*** Block opens ***
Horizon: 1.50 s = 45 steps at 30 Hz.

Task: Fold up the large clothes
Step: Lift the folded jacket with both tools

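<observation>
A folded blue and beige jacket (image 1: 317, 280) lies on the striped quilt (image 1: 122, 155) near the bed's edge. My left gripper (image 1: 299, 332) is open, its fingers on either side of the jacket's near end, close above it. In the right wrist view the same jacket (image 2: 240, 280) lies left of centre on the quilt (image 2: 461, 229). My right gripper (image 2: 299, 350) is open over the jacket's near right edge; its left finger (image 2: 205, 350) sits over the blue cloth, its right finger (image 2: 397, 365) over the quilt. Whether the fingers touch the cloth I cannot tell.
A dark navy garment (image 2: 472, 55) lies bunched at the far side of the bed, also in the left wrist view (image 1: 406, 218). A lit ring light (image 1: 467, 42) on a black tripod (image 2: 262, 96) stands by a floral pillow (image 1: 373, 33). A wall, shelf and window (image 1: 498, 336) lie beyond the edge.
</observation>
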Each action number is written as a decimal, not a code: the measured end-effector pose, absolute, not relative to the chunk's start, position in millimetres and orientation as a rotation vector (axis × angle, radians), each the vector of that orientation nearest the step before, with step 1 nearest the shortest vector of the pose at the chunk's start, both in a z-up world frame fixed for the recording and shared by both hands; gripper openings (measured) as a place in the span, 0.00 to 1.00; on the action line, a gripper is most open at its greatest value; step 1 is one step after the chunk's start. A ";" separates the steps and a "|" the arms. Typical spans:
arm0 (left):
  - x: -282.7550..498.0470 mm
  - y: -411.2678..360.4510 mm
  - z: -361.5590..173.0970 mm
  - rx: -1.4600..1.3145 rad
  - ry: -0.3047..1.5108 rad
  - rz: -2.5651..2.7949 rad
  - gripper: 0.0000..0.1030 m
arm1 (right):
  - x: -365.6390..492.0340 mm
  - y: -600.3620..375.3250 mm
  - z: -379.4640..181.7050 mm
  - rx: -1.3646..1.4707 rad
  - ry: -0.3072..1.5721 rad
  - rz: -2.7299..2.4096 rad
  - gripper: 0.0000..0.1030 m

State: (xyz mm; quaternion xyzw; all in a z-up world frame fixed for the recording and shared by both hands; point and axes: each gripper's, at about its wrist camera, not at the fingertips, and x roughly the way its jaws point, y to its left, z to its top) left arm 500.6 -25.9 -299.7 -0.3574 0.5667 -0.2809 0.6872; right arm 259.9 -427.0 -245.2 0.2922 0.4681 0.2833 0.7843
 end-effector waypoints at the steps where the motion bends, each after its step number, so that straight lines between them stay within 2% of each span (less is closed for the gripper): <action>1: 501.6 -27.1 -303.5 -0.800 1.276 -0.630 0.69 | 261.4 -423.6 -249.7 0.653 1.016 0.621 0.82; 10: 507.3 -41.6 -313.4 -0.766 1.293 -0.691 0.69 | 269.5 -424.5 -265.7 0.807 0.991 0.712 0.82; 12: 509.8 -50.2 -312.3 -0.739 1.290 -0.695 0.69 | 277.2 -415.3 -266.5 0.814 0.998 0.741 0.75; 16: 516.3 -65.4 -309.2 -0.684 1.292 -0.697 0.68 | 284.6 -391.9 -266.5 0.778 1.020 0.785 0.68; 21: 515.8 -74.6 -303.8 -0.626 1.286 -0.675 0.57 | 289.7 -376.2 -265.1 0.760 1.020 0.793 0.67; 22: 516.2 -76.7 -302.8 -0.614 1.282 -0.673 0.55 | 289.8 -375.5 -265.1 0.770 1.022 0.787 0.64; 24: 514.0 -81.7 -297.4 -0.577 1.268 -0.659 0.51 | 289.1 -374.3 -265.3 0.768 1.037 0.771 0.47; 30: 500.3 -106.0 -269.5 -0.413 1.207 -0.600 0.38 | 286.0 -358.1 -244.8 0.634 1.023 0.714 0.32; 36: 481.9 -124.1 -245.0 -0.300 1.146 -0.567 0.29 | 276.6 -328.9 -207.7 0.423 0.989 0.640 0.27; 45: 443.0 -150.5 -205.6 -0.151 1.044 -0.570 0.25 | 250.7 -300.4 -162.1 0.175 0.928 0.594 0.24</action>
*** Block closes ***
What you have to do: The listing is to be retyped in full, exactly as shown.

Result of the task:
Horizon: 1.50 s = 45 steps at 30 Hz.

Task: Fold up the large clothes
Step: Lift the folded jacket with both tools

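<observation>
A folded blue and beige jacket (image 1: 317, 280) lies on the striped quilt (image 1: 122, 155) near the bed's edge. My left gripper (image 1: 299, 332) is open, its fingers on either side of the jacket's near end, close above it. In the right wrist view the same jacket (image 2: 240, 280) lies left of centre on the quilt (image 2: 461, 229). My right gripper (image 2: 299, 350) is open over the jacket's near right edge; its left finger (image 2: 205, 350) sits over the blue cloth, its right finger (image 2: 397, 365) over the quilt. Whether the fingers touch the cloth I cannot tell.
A dark navy garment (image 2: 472, 55) lies bunched at the far side of the bed, also in the left wrist view (image 1: 406, 218). A lit ring light (image 1: 467, 42) on a black tripod (image 2: 262, 96) stands by a floral pillow (image 1: 373, 33). A wall, shelf and window (image 1: 498, 336) lie beyond the edge.
</observation>
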Each action number is written as a decimal, not a code: the measured end-effector pose, absolute, not relative to the chunk's start, position in millimetres and orientation as a rotation vector (axis × angle, radians), each the vector of that orientation nearest the step before, with step 1 nearest the shortest vector of the pose at the chunk's start, both in a z-up world frame fixed for the recording and shared by both hands; gripper openings (measured) as a place in the span, 0.00 to 1.00; on the action line, a gripper is most open at its greatest value; step 1 is one step after the chunk's start. A ";" separates the steps and a "|" the arms. Typical spans:
arm0 (left):
  - x: -282.7550..498.0470 mm
  - y: -411.2678..360.4510 mm
  - z: -361.5590..173.0970 mm
  - rx: -1.4600..1.3145 rad
  - ry: -0.3047..1.5108 rad
  - rz: -2.5651..2.7949 rad
  - gripper: 0.0000..0.1030 m
arm1 (right):
  - x: -365.6390..492.0340 mm
  - y: -600.3620..375.3250 mm
  - z: -379.4640..181.7050 mm
  - rx: -1.3646..1.4707 rad
  - ry: -0.3072..1.5721 rad
  - rz: -2.7299..2.4096 rad
  - gripper: 0.0000..0.1030 m

State: (xyz mm; quaternion xyzw; all in a z-up world frame fixed for the recording and shared by both hands; point and axes: each gripper's, at about its wrist camera, not at the fingertips, and x roughly the way its jaws point, y to its left, z to its top) left arm 500.6 -25.9 -299.7 -0.3574 0.5667 -0.2809 0.6872; right arm 259.9 -427.0 -245.2 0.2922 0.4681 0.2833 0.7843
 end-effector waypoints at the steps where the motion bends, each after its step number, so that straight lines between them stay within 2% of each span (less is closed for the gripper): <action>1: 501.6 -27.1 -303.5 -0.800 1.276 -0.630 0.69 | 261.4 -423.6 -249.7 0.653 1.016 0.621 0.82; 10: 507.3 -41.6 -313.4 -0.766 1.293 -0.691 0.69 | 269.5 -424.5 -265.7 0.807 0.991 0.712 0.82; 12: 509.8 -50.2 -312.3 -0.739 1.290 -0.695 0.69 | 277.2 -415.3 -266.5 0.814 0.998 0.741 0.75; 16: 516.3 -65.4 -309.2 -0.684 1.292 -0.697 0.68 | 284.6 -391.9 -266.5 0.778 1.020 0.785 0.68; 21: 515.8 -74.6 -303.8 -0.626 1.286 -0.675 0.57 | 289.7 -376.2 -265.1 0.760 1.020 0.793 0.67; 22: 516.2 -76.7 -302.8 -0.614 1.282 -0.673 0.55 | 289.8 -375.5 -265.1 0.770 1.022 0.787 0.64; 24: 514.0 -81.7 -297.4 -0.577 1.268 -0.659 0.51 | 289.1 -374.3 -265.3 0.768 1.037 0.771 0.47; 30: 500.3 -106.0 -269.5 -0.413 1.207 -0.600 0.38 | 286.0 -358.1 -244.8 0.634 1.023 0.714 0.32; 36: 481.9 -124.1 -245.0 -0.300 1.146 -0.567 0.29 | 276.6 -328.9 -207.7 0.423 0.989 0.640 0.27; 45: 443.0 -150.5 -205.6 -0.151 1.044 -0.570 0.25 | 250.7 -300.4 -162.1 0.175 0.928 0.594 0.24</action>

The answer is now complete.